A recent paper by two legal scholars warns of the absence of transparency, of the opacity, that investors may face in ESG funds and ESG exchange-traded funds.

“Buyer Beware: Variation and Opacity in ESG ad ESG Index Funds,” is the work of Dana Brackman Reiser and Anne M. Tucker, who are affiliated with Brooklyn Law School and Georgia State College of Law, respectively.

They argue that high-net-worth investors at least generally get the ESG for which they are willing and able to pay. High-niche ESG brands “have more ESG-differentiated holding and voting records” than the lower fee generalist ESG funds. That is not a surprising conclusion, but it does warrant a look at the particulars of the study.

Depending on the Indexes

The Reiser-Tucker discussion of passive ESG observes that funds appealing to investors who want to take enlightened, sustainable, views on the environment, society, or corporate governance that are now coming online are designed to “track fledgling indexes of leading ESG companies, offering investors a lower cost and seemingly less risky alternative to active management while still pursuing environmental, social and governance excellence.”

These funds currently constitute roughly a third of the sustainable funds market, the authors add, referencing Morningstar.

This market depends largely on specially crafted ESG indexes. By way of example, the iShares MSCI USA ESG Select ETF tracks an optimized index which, according to MSCI, is “designed to maximize exposure to favorable [ESG] characteristics, while exhibiting risk and return characteristics similar to the MSCI USA index.” Investors can also choose to purchase MSCI products that involve passive screens. For example, the index behind the iShares MSCI KLD 400 Social ETF screens out companies with significant involvement in alcohol, tobacco, gambling the marketing of firearms to civilians, nuclear power, nuclear weapons, other controversial weapons, “adult” entertainment, and GMOs.

Opacity and Proxy Votes

Unfortunately, Reiser and Tucker continue, the whole idea of ESG ETFs is difficult as it inserts the index providers into the investment process. Their intensely important role is one they are tempted to keep opaque. Inserting them into the EG investing process “increases its complexity and opacity for investors.”

The field is opaque for other reasons as well, such as the “fluid definitional boundaries.” Beyond that broad meanings associated with each of the three letters, E, S, and G, there is little agreement about what counts as the sort of company an index should track, and so the sort of index a passive fund should track. The authors use the analogy of the word “success.” Funds might (If they were allowed!) be tempted to start naming themselves variants of the “Success Fund.” Investors might be drawn to that label. But a particular fund may or may not achieve investment success, and an index may or may not accurately convey the results of the underlying “success” companies.
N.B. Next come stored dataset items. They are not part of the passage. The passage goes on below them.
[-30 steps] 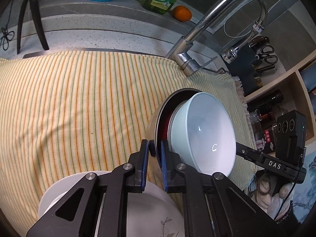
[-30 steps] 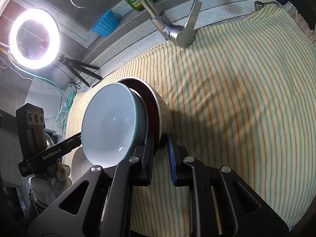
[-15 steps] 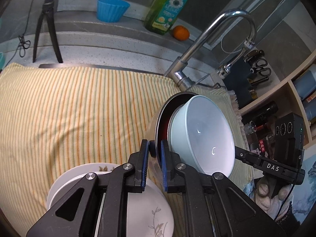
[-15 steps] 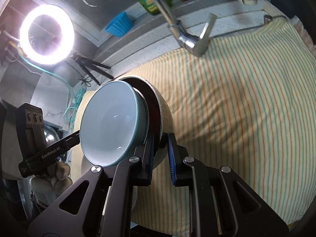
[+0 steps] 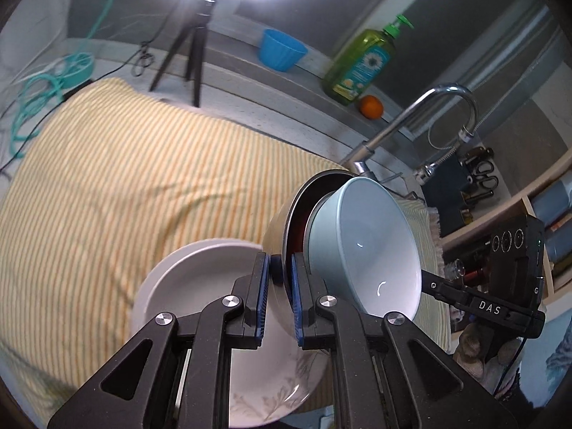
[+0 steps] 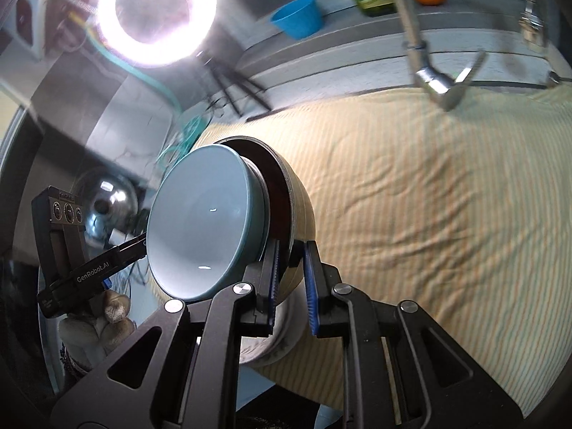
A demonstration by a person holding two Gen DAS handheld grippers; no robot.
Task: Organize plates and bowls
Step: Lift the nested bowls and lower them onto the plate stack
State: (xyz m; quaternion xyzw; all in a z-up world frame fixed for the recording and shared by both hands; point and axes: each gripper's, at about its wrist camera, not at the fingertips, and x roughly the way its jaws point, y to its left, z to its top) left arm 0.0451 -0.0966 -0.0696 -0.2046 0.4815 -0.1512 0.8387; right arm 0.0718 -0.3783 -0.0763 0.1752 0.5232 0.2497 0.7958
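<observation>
A pale blue bowl (image 5: pixel 368 250) is nested inside a beige bowl with a dark red inside (image 5: pixel 298 207). My left gripper (image 5: pixel 277 279) is shut on the beige bowl's rim from one side. My right gripper (image 6: pixel 291 268) is shut on the same rim from the opposite side. The stack (image 6: pixel 203 221) is held tilted in the air above the striped cloth (image 5: pixel 125 186). A white plate with a grey leaf print (image 5: pixel 214 307) lies on the cloth below the stack, partly hidden by my left gripper.
A chrome faucet (image 5: pixel 422 118) rises at the back right. A blue cup (image 5: pixel 282 50), a green soap bottle (image 5: pixel 361 68) and an orange (image 5: pixel 371 106) stand on the back ledge. A ring light on a tripod (image 6: pixel 157 10) stands at the back left. Shelves (image 5: pixel 518 207) are on the right.
Both grippers have lifted the nested bowls higher above the cloth. More of the white plate and the back ledge has come into view.
</observation>
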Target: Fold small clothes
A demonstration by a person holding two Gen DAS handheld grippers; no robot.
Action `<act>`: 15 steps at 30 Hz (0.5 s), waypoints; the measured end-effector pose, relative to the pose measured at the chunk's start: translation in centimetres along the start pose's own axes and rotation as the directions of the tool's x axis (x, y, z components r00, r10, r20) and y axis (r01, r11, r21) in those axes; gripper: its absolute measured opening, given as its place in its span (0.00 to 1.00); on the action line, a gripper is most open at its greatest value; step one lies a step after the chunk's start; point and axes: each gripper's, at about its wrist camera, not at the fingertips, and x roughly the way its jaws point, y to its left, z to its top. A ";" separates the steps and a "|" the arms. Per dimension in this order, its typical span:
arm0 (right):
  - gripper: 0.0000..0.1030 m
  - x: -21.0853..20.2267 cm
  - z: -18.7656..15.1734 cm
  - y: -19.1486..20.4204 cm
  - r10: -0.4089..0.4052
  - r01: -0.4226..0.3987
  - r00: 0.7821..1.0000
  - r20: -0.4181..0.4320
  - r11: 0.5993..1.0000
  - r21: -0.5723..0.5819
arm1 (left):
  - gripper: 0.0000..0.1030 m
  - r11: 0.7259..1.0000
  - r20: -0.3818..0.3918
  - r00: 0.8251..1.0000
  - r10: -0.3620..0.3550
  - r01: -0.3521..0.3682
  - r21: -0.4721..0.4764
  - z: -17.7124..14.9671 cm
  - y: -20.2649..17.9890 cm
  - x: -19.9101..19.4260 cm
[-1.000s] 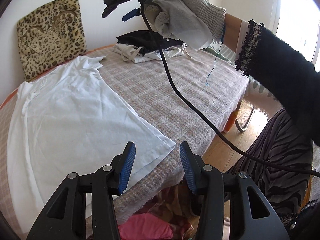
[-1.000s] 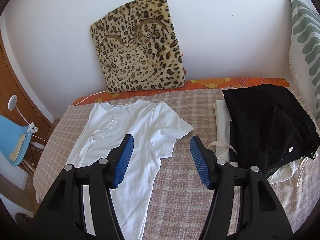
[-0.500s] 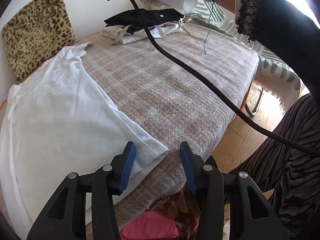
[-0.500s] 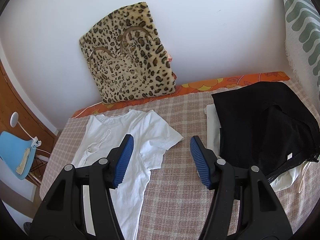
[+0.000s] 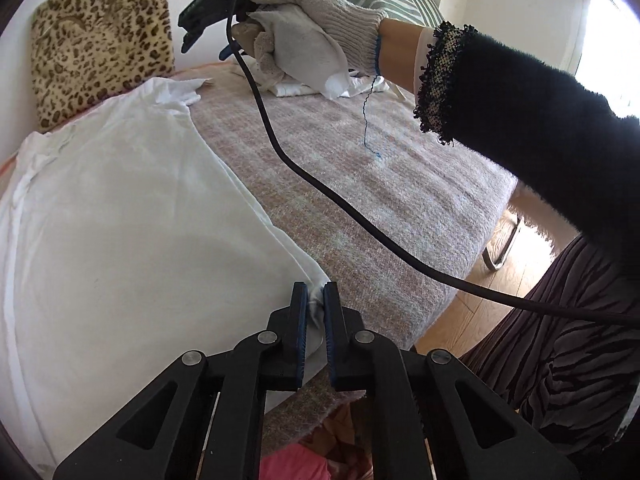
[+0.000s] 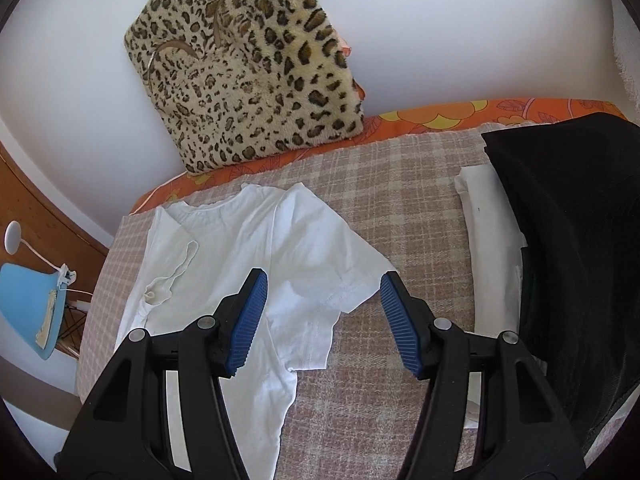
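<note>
Now the left gripper [image 5: 316, 312] is clamping the near hem corner of the white T-shirt [image 5: 120, 220]; half a second ago its blue pads were standing apart just above that corner, and now they are pressing a small bunch of the thin cloth between them. The shirt is lying flat along the left side of the bed, its collar end toward the wall, its smooth jersey surface showing only faint creases. Beneath it the plaid blanket [image 5: 360, 184] is looking coarse and woolly, woven in pink-beige and pale checks, with a frayed edge hanging at the bed's near side.

Meanwhile the right gripper [image 6: 320, 320] is hovering above the shirt's sleeve [image 6: 352, 276] with its ribbed blue pads [image 6: 248, 320] spread wide and nothing between them; compared with the earlier frame, the sleeve is sitting closer and larger under it. From the left wrist view, a knitted grey work glove [image 5: 312, 28] is wrapping the right tool's handle, a black cable [image 5: 320, 192] curving down from it.

Against the wall a furry leopard-print bag [image 6: 248, 68] is leaning upright. To the right, a folded black garment [image 6: 568, 240] is resting on a folded white one [image 6: 492, 248].
</note>
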 end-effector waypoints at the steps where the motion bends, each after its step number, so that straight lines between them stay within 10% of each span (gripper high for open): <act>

The vague definitions in use by indexers and funds alike, Reiser and Tucker say, “suffice to meet funds’ securities law disclosure obligations, but leave investors without a clear understanding of how ESG investing will be practiced by a particular fund and make it difficult to compare across offerings.”

They find evidence, too, that “some ESG fund sponsors and managers are not as committed to the pursuit of ESG performance as their branding suggests.” This is especially the case when the funds cast votes in the course of equity battles with ESG significance. Behind the existing opacity, the managers can vote as they deem best on such issues, and investors would have to be “extraordinarily diligent” to learn about it.